[GIVEN DATA]
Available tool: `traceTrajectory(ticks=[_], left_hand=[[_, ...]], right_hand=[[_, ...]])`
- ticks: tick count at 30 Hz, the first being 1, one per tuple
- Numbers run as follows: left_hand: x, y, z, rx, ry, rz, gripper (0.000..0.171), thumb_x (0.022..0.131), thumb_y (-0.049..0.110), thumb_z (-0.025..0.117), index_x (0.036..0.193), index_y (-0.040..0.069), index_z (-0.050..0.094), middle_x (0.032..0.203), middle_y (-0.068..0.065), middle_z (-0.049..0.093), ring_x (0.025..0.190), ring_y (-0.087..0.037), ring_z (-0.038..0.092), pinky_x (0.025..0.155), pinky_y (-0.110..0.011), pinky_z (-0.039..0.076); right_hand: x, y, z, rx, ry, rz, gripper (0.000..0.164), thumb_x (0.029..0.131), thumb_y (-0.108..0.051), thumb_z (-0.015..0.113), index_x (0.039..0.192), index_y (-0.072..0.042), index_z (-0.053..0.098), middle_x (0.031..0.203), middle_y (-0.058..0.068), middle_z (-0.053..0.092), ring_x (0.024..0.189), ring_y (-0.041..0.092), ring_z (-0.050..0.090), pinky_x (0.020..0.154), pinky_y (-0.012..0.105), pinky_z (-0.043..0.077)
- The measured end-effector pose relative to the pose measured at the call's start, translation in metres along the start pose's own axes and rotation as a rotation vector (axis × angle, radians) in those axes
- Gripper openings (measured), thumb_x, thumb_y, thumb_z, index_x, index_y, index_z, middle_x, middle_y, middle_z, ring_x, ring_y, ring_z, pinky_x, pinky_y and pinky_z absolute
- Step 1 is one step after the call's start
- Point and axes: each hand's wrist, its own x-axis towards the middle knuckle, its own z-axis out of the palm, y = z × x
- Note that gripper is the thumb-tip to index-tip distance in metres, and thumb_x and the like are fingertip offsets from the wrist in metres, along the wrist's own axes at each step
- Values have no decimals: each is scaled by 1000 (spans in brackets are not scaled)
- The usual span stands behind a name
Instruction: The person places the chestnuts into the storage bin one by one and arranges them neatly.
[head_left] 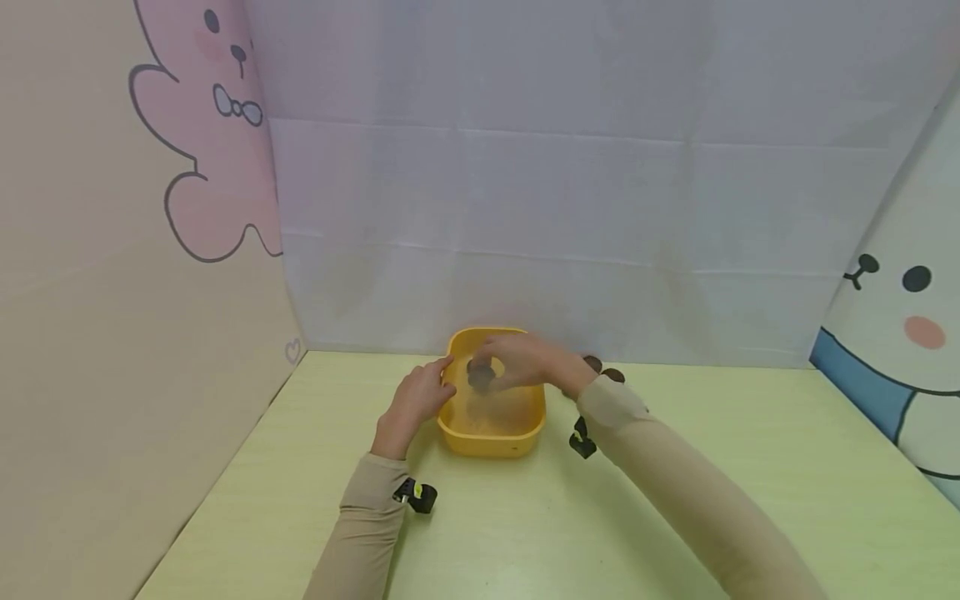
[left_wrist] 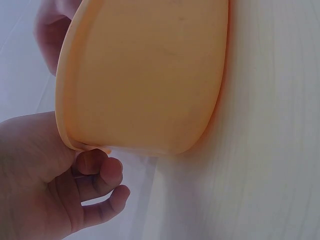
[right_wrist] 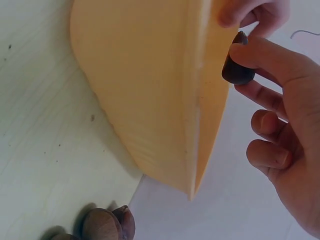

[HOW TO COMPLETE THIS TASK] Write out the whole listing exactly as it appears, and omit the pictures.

[WRITTEN SOLUTION]
Available tool: `traceTrajectory(ticks=[_], left_hand=[[_, ...]], right_hand=[[_, ...]])`
- ticks: tick count at 30 Hz, the first being 1, one per tuple
- Numbers run as follows: left_hand: x, y, z, rx, ry, rz, gripper (0.000..0.171), thumb_x (0.022..0.131), thumb_y (-0.049..0.110), thumb_z (-0.025..0.117), index_x (0.036..0.193), index_y (-0.040..0.069), index_z (-0.050..0.094), middle_x (0.032..0.203), middle_y (-0.068..0.065), middle_z (-0.049..0.093), ring_x (0.025..0.190), ring_y (-0.087..0.037), ring_z (-0.038..0.092), pinky_x (0.025..0.155), pinky_y (-0.110..0.011), pinky_z (-0.039..0.076); right_hand: x, y, z, rx, ry, rz, gripper (0.000..0.164), thumb_x (0.029..0.131), thumb_y (-0.108..0.051), thumb_z (-0.015..0.113), index_x (0.039..0.192), index_y (-0.072..0.042), index_z (-0.053..0.098), middle_x (0.031..0.203), middle_y (-0.058..0.068), middle_z (-0.053..0.092), ring_x (0.024..0.189), ring_y (-0.041..0.092), ring_z (-0.050..0.090), pinky_x (0.020..0.154), pinky_y (-0.012..0.105), pinky_z (-0.043..0.077)
- The measured end-effector pose relative to the pose measured at the call's start, translation in metres along the start pose's own axes and rotation as a rotation vector (axis × angle, radians) in those axes
- Gripper openings (measured), thumb_x, thumb_y, thumb_z, index_x, index_y, index_z, middle_x, middle_y, middle_z, ring_x, ring_y, ring_z, pinky_x, pinky_y and pinky_z absolute
- Step 1 is one step after the call's start
- Point and axes: each hand's wrist, its own x-axis towards the middle knuckle, its own z-axis out of the palm, y = z × x
- Note that gripper is the thumb-tip to index-tip distance in metres, and thumb_x and the like are fingertip offsets from the wrist in metres, along the wrist's own axes at each step
- Values have no decimals: each is scaled by 1000 (spans in brackets are not scaled)
- The usual span stands behind a name
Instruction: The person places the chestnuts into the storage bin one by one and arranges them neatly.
[head_left] 
[left_wrist] 
[right_wrist] 

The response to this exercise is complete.